The Privy Council addressed a letter to Mr. Recorder of London, Mr. Topcliffe, Nicholas Fuller, William Gerrard, and Mr. Altham, requiring them to examine strictly the two suspected persons, “and yf by those persuasions and other meanes you shall use you shall not be able to bring them to confesse the truthe of this horrible facte, then we require you to put them both or either of them to the manacles in Bridewell, that by compulsory meanes the truthe of this wicked murther may be discovered, and who were complices and privy to this confederacy and fact” (“Acts of the Privy Council,” New Series, xxviii. 187). The case is interesting as showing that torture was at this time used in ordinary criminal cases. All the dictionaries speak of manacles as instruments of restraint merely. In the present case they were evidently an instrument of torture. Its nature must have been well known to Shakespeare’s audiences, for in “The Tempest,” referred to the year 1610, Prospero says:—
“I’ll manacle thy neck and feet together”
(Act I., sc. 2).
From the Middlesex Sessions Rolls we learn that the murder was done on the night of November 12th. Richard Ainger the younger, Agnes, his wife, and Edward Ingram were tried for the crime. Richard and his wife pleaded Guilty, and were sentenced to be hanged. From Stow’s account it would appear that Richard alone was hanged. Ingram was found Not Guilty (Middlesex County Records, i. 241).
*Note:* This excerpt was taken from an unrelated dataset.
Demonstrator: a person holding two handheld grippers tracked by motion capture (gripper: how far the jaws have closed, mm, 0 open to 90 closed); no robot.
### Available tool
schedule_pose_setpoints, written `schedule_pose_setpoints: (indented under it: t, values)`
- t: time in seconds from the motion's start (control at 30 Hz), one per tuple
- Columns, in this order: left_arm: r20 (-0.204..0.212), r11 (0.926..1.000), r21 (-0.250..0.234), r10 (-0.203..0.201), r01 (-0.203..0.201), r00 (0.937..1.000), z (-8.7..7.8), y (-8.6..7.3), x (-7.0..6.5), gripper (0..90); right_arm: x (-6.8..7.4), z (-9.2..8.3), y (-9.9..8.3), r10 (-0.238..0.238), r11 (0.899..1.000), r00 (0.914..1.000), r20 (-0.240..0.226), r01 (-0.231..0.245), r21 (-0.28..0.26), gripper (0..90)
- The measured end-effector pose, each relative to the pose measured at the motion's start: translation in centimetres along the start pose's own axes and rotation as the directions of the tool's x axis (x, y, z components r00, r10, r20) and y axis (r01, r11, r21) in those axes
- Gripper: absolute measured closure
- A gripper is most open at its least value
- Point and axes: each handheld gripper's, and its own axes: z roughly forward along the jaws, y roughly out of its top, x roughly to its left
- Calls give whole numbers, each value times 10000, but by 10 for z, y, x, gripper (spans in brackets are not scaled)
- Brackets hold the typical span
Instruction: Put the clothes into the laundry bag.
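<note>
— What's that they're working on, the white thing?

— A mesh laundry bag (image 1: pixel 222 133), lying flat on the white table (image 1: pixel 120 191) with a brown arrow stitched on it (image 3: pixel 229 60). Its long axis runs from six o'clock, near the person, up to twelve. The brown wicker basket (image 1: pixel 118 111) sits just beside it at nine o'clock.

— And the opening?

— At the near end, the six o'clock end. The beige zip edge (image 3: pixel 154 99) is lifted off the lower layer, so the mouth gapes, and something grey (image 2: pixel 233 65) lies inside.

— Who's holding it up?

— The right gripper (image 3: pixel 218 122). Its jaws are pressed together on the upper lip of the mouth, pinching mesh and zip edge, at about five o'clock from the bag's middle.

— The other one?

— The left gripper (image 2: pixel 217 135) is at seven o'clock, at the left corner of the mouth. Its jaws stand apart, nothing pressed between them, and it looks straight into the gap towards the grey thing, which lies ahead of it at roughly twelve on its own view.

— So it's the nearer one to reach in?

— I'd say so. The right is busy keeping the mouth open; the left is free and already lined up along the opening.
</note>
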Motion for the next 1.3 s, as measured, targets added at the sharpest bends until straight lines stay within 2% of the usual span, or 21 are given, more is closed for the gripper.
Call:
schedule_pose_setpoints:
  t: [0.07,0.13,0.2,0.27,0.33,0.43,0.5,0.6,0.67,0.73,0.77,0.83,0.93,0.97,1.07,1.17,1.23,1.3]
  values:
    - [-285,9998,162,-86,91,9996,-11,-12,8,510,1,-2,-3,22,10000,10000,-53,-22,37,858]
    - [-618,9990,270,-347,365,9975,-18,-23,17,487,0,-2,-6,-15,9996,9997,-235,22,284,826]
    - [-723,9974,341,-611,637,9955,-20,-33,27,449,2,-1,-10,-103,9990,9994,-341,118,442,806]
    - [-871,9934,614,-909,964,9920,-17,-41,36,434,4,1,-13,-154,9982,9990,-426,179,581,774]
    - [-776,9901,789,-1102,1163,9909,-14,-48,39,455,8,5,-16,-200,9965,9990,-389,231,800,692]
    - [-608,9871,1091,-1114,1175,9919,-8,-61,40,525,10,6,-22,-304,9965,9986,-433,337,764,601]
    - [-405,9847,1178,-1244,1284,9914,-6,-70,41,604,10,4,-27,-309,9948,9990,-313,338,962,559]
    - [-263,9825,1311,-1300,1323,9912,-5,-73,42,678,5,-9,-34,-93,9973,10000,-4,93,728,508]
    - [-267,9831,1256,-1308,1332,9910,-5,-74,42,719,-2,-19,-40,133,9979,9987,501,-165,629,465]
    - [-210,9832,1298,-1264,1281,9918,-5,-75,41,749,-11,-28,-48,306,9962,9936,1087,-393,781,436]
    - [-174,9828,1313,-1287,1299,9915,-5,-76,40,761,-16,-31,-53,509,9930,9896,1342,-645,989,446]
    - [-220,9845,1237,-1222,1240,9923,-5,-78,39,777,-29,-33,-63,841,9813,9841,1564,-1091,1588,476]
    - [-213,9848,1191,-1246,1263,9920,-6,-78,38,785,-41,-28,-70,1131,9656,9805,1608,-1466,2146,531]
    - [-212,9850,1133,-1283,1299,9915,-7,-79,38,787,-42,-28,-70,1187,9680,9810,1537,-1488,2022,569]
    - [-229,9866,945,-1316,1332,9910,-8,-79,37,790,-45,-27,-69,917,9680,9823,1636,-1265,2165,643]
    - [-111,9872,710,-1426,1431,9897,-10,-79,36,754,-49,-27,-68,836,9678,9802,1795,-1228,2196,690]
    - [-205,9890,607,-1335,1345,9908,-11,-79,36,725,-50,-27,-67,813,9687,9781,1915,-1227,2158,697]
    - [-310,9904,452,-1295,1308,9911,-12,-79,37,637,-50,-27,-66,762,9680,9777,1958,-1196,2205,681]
1598. On the tenth of July, 19. persons for fellony were hanged at Tyborne, & one pressed to death at Newgate of London (Stow, p. 787).
1598. The ninth of November, Edward Squire, of Greenewich was arraigned at Westminster condemned of high Treason, and on the 13. drawne from the Tower to Tyborne, and there hanged, bowelled, and quartered (Stow, p. 787).
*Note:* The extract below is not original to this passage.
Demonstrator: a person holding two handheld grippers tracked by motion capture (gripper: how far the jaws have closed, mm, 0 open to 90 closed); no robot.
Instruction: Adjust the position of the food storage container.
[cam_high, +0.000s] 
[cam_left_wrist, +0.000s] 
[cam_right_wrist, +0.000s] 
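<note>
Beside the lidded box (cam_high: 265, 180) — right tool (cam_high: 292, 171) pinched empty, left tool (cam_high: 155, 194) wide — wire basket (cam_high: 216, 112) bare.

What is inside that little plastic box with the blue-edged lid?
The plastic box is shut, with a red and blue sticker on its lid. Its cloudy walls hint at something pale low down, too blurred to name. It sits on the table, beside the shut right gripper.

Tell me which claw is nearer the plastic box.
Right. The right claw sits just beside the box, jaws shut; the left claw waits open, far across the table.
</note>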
1601. After the capture of Essex—
On the 12th of February, Thomas Lea (a kinsman of Sir Henry Lea’s, who had wore the Honour of the Garter) told Sir Robert Crofts, Captain of a Man of War, that ’twould be a glorious Enterprize for six brave mettl’d Fellows to go to the Queen, and compel her to discharge Essex, Southampton, and the rest that were in Prison. He was a Man himself of great Assurance and Resolution, had Commanded a Company in Ireland, was very intimate with Tir-Oen, and an absolute Creature of the Earl of Essex’s. This did Crofts immediately discover to the Council; insomuch that Lea was sought for, and found in the dusk of the Evening about the door of the Q.’s Privy-Chamber. He seem’d very Thoughtful, was extreamly Pale, and in a great Sweat, and frequently ask’d, Whether her Majesty was ready to go to Supper? And, Whether the Council would be there? In this Posture he was seiz’d and Examin’d, the next day had his Trial, and by Crofts’s Evidence and his own Confession, condemn’d and carried away to Tyburn, where he own’d that he had been indeed a great Offender; but as to this Design, was very Innocent; and having moreover protested, that he had never entertain’d the least ill Thought against the Queen, he was there executed. And this, as the Times were, appear’d a very seasonable piece of Rigour.[182]
1601. The xxvii. of February, Marke Bakworth [Barkworth], and Thomas Filcoks [Roger Filcock], were drawne to Tyborne, and there hanged, & quartered, for comming into the Realme contrary to the statute. Also the same day, and in the same place, was hanged a Gentlewoman, called Mistris Anne Line, a widow, for relieuing a priest contrary to the same statute (Stow, p. 794).
The crime for which Mistress Line suffered was that, Mass having been said in her house, she assisted the priest in his escape.